1 files changed, 59 insertions, 66 deletions

diff --git a/mathcomp/ssreflect/order.v b/mathcomp/ssreflect/order.v
index 385a9aa..5c8f251 100644
--- a/mathcomp/ssreflect/order.v
+++ b/mathcomp/ssreflect/order.v
@@ -298,10 +298,11 @@ From mathcomp Require Import path fintype tuple bigop finset div prime.
 (* - totalOrderMixin == on a distrLatticeType T, totality of the order of T   *)
 (*                    := total (<=%O : rel T)                                 *)
 (*                   (can build: orderType)                                   *)
-(*    NB: this mixin is kept separate from totalPOrderMixin (even though it   *)
-(*        is convertible to it), in order to avoid ambiguous coercion paths.  *)
+(*    NB: the above three mixins are kept separate from each other (even      *)
+(*        though they are convertible), in order to avoid ambiguous coercion  *)
+(*        paths.                                                              *)
 (*                                                                            *)
-(* - distrLatticeMixin == on a porderType T, takes meet, join                 *)
+(* - distrLatticeMixin == on a latticeType T, takes meet, join                *)
 (*                   commutativity and associativity of meet and join         *)
 (*                   idempotence of meet and some De Morgan laws              *)
 (*                   (can build: distrLatticeType)                            *)
@@ -320,37 +321,51 @@ From mathcomp Require Import path fintype tuple bigop finset div prime.
 (* - IsoLatticeMixin creates a distrLatticeMixin from an ordered structure    *)
 (*   isomorphism (i.e., cancel f f', cancel f' f, {mono f : x y / x <= y})    *)
 (*                                                                            *)
+(* List of "big pack" notations:                                              *)
+(* - DistrLatticeOfChoiceType builds a distrLatticeType from a choiceType and *)
+(*   a meetJoinMixin.                                                         *)

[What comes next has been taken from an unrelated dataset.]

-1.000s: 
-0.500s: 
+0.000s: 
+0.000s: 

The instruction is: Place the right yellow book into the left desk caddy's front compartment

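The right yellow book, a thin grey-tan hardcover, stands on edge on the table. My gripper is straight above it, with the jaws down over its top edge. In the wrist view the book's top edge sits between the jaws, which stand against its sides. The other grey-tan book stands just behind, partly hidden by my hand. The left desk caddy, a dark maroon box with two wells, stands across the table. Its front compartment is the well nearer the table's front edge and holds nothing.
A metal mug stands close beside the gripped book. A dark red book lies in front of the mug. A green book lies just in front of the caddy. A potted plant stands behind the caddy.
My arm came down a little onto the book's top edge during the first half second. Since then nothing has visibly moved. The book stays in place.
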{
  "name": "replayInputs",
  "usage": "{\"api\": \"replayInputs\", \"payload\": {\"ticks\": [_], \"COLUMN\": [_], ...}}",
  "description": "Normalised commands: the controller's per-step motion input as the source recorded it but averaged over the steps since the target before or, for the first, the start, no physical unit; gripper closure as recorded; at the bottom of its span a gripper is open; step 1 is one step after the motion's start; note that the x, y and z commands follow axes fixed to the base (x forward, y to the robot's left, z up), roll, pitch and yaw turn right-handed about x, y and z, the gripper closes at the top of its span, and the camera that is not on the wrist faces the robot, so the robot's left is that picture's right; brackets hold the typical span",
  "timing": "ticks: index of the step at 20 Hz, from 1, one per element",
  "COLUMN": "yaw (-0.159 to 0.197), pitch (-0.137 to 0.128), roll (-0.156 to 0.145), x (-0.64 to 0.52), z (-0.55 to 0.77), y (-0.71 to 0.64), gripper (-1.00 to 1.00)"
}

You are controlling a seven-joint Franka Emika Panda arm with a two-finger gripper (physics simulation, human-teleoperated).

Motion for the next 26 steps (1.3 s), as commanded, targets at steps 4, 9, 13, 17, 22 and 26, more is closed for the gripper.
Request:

+(* - OrderOfChoiceType builds an orderType from a choiceType, and a           *)
+(*   leOrderMixin or a ltOrderMixin.                                          *)
+(* - OrderOfPOrder builds an orderType from a porderType and a                *)
+(*   totalPOrderMixin.                                                        *)
+(* - OrderOfLattice builds an orderType from a latticeType and a              *)
+(*   totalLatticeMixin.                                                       *)
+(* NB: These big pack notations should be used only to construct instances on *)
+(*     the fly, e.g., in the middle of a proof, and should not be used to     *)
+(*     declare canonical instances. See field/algebraics_fundamentals.v for   *)
+(*     an example usage.                                                      *)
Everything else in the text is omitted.